Intervistato dal ‘The Official Ferrari Magazine‘, il team principal della scuderia di Maranello ha rivelato quelli che sono i capisaldi del suo lavoro: “sono convinto che i processi rigorosi siano importanti. Questo mi aiuta a gestire una struttura ampia come la nostra. Da un lato è vero che va curato il rapporto con le singole persone, il lato più umano ed empatico è fondamentale, ma dall’altro questa è una macchina complessa che deve funzionare alla perfezione. E soprattutto in Formula 1 tutto deve procedere in modo efficace ed efficiente. Per capirci, il problema non è arrivare a sviluppare una potenza di 1000 cavalli, ma di arrivarci prima degli altri e avere appunto processi efficienti ti porta ad essere più veloce nello sviluppo. Questo è il nostro obiettivo principale“.

Sulla scorsa stagione, Binotto ha ammesso: “sono molto contento di come è cresciuto lo spirito di squadra. Siamo molto uniti, compatti, piloti inclusi, malgrado quello che da qualche parte è stato insinuato. Un esempio?
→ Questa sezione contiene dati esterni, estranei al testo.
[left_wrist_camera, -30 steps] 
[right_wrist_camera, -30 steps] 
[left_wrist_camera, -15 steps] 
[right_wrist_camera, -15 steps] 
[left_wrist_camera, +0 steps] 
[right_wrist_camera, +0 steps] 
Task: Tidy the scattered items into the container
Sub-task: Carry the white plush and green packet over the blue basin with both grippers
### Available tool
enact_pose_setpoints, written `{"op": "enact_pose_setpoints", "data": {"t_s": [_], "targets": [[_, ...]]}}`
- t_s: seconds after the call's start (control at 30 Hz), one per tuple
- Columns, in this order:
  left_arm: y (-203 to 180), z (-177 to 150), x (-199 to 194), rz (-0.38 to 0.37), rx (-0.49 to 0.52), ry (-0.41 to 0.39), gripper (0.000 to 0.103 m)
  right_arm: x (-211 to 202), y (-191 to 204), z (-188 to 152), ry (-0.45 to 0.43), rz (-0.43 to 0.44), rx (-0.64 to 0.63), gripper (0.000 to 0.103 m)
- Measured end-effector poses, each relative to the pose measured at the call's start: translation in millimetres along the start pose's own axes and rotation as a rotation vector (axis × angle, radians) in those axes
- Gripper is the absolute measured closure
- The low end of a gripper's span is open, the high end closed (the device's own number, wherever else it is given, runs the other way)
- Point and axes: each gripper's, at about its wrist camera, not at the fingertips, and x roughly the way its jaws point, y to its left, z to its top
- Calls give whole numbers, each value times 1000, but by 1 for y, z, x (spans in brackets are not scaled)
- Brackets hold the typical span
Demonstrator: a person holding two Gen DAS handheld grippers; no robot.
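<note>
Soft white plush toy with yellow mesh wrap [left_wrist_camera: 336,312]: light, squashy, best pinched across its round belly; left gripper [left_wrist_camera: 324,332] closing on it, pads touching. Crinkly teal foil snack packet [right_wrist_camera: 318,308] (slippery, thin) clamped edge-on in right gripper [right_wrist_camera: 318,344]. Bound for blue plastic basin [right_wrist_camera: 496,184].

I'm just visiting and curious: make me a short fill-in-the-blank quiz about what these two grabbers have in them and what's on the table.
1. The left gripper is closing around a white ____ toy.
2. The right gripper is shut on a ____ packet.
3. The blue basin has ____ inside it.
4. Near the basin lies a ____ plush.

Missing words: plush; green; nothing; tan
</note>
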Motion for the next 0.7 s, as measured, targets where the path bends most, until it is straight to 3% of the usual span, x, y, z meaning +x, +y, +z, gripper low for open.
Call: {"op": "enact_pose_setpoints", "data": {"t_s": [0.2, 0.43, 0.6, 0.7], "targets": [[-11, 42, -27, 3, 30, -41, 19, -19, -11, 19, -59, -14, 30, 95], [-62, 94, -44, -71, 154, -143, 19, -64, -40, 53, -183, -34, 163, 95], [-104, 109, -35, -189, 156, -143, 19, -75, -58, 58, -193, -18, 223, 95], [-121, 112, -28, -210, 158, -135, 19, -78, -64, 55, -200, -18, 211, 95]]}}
Il martedì successivo all’incidente che li ha visti coinvolti nel GP del Brasile, mi squilla il telefono e vedo sullo schermo i nomi di Seb e Charles, insieme. Si erano sentiti tra loro, si erano chiariti e mi chiamavano insieme per una call a tre, un gesto tutt’altro che banale a dimostrazione di uno spirito di coesione notevole“.

Sul 2020 infine, il team principal della Ferrari ha rivelato: “credo che il livello di competizione non sia mai stato così alto, abbiamo le carte in regola per fare bene ma nulla è scontato perché anche i nostri avversari, come noi, stanno intensificando gli sforzi per migliorare. A nostro vantaggio ci sono il sostegno di una tifoseria eccezionale e il potere di un mito che vogliamo a tutti i costi continuare ad alimentare. #EssereFerrari è anche questo“.